* WORK TO COMPLETE
Search term "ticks": please show all lines in the listing that contain it.

* DATA EXCERPT

Segment Open

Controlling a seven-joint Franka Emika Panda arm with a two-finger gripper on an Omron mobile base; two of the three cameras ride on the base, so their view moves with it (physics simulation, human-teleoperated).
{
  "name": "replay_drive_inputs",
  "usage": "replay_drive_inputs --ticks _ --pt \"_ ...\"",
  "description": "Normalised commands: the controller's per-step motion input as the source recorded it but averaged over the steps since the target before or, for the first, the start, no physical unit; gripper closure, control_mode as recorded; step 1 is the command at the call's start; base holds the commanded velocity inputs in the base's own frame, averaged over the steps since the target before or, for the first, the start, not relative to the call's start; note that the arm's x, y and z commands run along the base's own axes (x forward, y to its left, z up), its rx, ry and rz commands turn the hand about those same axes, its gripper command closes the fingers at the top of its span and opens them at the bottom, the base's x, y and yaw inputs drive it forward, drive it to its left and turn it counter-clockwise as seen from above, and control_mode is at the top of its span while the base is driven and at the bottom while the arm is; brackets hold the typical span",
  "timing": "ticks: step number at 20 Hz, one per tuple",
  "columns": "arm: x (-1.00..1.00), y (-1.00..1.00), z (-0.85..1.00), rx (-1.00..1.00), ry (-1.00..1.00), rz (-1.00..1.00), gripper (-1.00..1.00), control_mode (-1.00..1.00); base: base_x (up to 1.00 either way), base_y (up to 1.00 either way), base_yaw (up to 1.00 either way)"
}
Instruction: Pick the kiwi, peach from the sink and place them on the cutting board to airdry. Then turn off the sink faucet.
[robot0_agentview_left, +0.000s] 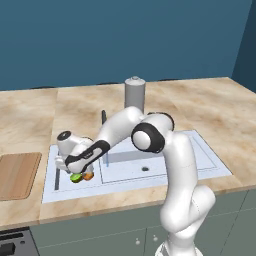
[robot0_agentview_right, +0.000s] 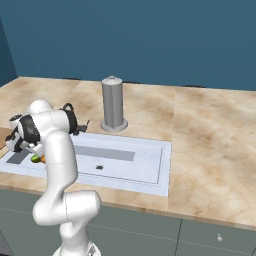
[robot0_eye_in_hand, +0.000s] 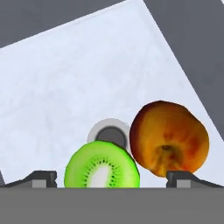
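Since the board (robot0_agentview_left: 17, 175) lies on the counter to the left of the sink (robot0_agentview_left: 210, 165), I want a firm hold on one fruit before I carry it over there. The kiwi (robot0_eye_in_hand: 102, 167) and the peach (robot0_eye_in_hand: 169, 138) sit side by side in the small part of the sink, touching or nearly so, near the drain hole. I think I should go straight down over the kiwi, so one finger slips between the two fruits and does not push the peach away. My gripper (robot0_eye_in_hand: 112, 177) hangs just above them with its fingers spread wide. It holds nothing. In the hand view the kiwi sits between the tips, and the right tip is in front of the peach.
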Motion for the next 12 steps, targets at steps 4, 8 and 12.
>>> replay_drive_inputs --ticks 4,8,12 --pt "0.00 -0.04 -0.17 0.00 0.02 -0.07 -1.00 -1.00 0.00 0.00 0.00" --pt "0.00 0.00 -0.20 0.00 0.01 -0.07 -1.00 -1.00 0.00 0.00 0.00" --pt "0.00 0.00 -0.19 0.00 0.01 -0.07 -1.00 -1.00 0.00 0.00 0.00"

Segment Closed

* RESULT FOR THIS EXERCISE
  "usage": "replay_drive_inputs --ticks _ --pt \"_ ...\"",
  "timing": "ticks: step number at 20 Hz, one per tuple",
>>> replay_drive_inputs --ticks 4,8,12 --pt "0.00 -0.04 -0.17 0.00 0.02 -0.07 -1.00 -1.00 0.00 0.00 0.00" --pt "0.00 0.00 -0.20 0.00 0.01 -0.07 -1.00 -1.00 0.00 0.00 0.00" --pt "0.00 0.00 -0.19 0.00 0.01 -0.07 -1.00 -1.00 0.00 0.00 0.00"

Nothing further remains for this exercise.